According to a piece [sorry, no link] in Politico this morning, former New York City mayor and multi-billionaire Michael Bloomberg is considering running for president. The piece said that he would probably only enter the race if Bernie Sanders wins the Democratic nomination or if Hillary Clinton hangs on to win the nomination, but “is significantly weakened by Sanders and lurches hard to the left.”
This is the sort of story that people might think was a whacky conspiracy theory dreamed up by someone who had spent too much time listening to Senator Sanders’ tirades about the millionaires and billionaires who run the country. After all, Politico is telling us that one of the richest people in the country is holding out the possibility of entering the race, and possibly throwing the presidency to the Republicans, if the voters nominate the wrong candidate for president or push the right candidate too far to the left.

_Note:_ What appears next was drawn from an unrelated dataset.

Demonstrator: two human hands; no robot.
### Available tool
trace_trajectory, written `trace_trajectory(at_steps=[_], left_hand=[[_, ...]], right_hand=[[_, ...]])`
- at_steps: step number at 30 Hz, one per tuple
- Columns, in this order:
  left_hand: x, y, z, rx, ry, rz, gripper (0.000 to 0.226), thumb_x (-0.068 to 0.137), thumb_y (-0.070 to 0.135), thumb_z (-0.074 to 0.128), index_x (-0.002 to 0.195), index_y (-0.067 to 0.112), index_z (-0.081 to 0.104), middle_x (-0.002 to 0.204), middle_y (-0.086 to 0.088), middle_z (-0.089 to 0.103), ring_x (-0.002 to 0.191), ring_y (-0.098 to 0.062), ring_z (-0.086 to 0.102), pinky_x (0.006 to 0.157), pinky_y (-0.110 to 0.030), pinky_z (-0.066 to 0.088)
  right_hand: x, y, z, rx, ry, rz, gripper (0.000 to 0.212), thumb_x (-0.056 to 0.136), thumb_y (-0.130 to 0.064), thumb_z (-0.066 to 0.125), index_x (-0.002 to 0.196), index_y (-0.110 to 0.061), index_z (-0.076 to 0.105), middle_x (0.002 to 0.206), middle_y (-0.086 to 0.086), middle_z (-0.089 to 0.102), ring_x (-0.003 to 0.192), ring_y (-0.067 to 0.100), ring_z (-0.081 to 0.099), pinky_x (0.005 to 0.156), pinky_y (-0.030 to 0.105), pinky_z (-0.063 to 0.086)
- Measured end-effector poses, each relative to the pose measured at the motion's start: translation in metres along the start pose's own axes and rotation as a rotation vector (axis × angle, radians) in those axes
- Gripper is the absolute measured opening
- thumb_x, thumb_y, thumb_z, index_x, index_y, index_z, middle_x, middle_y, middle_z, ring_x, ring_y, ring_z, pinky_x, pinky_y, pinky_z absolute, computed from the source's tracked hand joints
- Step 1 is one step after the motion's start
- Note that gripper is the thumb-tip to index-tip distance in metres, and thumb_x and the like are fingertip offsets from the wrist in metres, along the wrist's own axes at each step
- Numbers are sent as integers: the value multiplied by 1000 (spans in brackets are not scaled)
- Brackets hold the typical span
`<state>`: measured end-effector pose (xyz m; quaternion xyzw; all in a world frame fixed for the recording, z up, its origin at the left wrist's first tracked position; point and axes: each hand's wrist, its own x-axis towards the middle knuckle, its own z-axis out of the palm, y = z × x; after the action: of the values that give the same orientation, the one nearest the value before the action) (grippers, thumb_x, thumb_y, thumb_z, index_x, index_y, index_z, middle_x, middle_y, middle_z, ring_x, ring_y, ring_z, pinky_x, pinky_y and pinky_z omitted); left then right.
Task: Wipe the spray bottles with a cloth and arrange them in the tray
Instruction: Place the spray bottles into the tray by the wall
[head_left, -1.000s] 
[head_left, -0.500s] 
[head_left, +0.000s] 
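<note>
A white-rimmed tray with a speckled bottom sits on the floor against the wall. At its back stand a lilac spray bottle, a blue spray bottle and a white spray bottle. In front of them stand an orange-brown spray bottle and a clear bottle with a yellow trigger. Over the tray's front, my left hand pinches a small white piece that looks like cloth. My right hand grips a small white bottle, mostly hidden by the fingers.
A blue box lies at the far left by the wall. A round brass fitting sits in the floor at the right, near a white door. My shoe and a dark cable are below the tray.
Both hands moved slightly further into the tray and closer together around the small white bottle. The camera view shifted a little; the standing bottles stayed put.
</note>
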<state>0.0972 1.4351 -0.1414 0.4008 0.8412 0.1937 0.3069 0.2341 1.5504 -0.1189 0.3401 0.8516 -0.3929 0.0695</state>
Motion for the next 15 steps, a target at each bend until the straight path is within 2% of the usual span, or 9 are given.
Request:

And, Bloomberg can make this a meaningful threat solely because he is a billionaire. (He does have some standing as a moderately successful 3-term mayor of New York City, but no one thinks that if Bill de Blasio serves two more terms as New York’s mayor, he will be in a position to threaten to run as an independent if he doesn’t like the 2028 Democratic nominee.)
This is certainly getting to be an interesting race now that we have a billionaire threatening the Democrats not to nominate anyone who is too progressive. It is worth noting in this context the origins of Bloomberg’s billions. Unlike a Steve Jobs or Jeff Bezos, who can point to innovations that improved people’s lives as the basis of their billions, Bloomberg made his money by making business information available to traders faster than anyone else.
Bloomberg’s terminals allow traders to be the first ones to get news on the state of Florida’s orange crop or the state of cacao harvest in West Africa. This might not matter much to the world (it’s hard to see a big difference to the economy if the markets take ten minutes rather than one minute to adjust to the news of frost damage to Florida’s orange trees), but it makes a huge difference if you’re trading tens or hundreds of millions of dollars daily in these markets.
For this reason, traders are willing to pay thousands of dollars a month to get access to the Bloomberg terminals, thereby making Mr. Bloomberg one of the richest people in the country. (Senator Sanders’ proposal for a financial transactions tax, which would make short-term trading far less profitable, would be bad news for Bloomberg’s main line of business.)
So there we have it. Put one more item in the corner of the millionaires and the billionaires to add to all the other advantages they have in the political system. If the Democrats move too far left, they will jump in to try to throw the race to the Republicans.